How to Find Time to Write When You’re Busy
- Vicky Weber
- Dec 22, 2025
- 3 min read

Some days, finding time to write feels like trying to catch a firefly with oven mitts on—possible, technically, but wow does it take effort.
People often assume that because I’m an author, an agent, and a coach, I must have a perfectly structured writing routine. As if my days are lined with quiet mornings, hot coffee, and a steady stream of brilliant ideas. I wish. My reality looks a lot more like this: half-finished mugs, emails multiplying like rabbits, manuscripts waiting for feedback, characters tapping their figurative feet, and my own stories whispering, Hey, remember us?
For a while, I believed the lie that I needed a big, magical block of time to make real progress on my own manuscripts. An uninterrupted morning. A whole afternoon. Maybe an entire weekend when the stars aligned. Spoiler: the stars rarely aligned. And even when they did, I was usually too tired to use them.
To find time to write, think smaller.
What finally shifted things for me wasn’t discipline—it was acceptance.
✅ Accepting that life was busy because I cared about a lot of things.
✅ Accepting that waiting for “the perfect moment” had left me with half-drafted ideas and a whole lot of creative guilt.
✅ And accepting that small steps, taken often, could actually move me farther than those elusive marathon sessions I kept dreaming about.
One day, between calls, I had exactly sixty seconds before jumping into the next item on my list. Instead of scrolling or reorganizing the pens on my desk (a very serious and urgent task, apparently), I wrote one sentence. Just one. It wasn’t poetic. It wasn’t a breakthrough. (It wasn't even good!) But it was something.
And strangely enough, that one sentence felt like opening a window.
From there, I started leaning into tiny pockets of time. Not while boiling something on the stove—trust me, half-written ideas are great, but so is not calling the fire department—but in the quieter transitions of the day. A minute before a meeting. Two minutes after sending a batch of emails. The small pause before bedtime when my brain still had enough spark left to think.

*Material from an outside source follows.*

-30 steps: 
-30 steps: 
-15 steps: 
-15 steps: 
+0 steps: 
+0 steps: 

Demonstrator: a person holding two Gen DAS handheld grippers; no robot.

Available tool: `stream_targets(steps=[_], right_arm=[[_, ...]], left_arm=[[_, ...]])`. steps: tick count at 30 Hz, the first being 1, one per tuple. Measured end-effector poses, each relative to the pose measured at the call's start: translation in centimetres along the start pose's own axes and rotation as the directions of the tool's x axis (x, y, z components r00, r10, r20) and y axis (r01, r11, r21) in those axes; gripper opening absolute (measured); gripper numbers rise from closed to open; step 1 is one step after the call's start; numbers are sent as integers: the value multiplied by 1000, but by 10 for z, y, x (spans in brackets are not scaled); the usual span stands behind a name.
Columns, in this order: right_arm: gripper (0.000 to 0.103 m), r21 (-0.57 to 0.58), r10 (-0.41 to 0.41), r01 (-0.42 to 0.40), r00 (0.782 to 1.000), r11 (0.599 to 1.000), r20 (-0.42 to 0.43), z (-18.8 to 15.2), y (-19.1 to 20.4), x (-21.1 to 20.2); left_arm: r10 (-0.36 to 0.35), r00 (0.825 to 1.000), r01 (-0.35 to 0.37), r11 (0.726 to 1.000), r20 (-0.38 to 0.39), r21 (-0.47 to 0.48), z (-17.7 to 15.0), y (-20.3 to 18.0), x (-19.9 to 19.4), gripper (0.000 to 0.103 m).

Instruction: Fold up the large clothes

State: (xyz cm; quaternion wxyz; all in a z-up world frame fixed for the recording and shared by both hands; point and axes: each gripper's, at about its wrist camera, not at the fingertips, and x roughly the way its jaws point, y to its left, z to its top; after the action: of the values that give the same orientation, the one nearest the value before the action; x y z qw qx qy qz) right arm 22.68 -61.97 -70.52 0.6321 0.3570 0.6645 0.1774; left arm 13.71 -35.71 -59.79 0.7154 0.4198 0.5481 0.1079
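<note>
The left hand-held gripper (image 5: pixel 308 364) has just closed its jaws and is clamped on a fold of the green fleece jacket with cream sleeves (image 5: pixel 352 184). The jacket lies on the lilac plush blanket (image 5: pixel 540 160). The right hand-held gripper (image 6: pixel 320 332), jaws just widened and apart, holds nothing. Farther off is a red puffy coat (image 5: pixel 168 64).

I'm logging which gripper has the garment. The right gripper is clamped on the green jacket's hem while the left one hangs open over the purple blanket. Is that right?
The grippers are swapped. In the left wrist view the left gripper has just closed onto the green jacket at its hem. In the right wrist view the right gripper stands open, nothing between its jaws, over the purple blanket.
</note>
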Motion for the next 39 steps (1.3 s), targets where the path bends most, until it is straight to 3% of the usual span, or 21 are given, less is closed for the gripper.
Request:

Writing doesn't always mean...writing.
Sometimes I didn’t draft at all. I brainstormed. I recorded a voice memo while taking a walk. I scribbled a question about a character’s motivation. And the more I collected these fragments, the easier it became to sit down later and actually write. I wasn’t starting from zero anymore. I was starting from breadcrumbs that led right back into the heart of the story.
Now, I protect one tiny window each week—just one—that’s solely for my own writing. It’s not long. But it feels like a small, steady promise to my creative self: you’re worth making space for.
The Bottom Line
If you’re juggling a full life (and who isn’t?), maybe you don’t need more hours in the day. You don’t need sprawling writing sessions or a cabin in the woods. Books are built from distilled ideas, vivid moments, and carefully chosen words. Those precious little pockets of time you reclaim can hold exactly that.
Over time, those sentences, questions, doodles, and sparks you collect grow into manuscripts with heartbeat and purpose. One day, you’ll look at the manuscript in front of you and realize it was built from all the moments you once thought were too small to matter—and that there are more moments ahead, waiting to become your next story.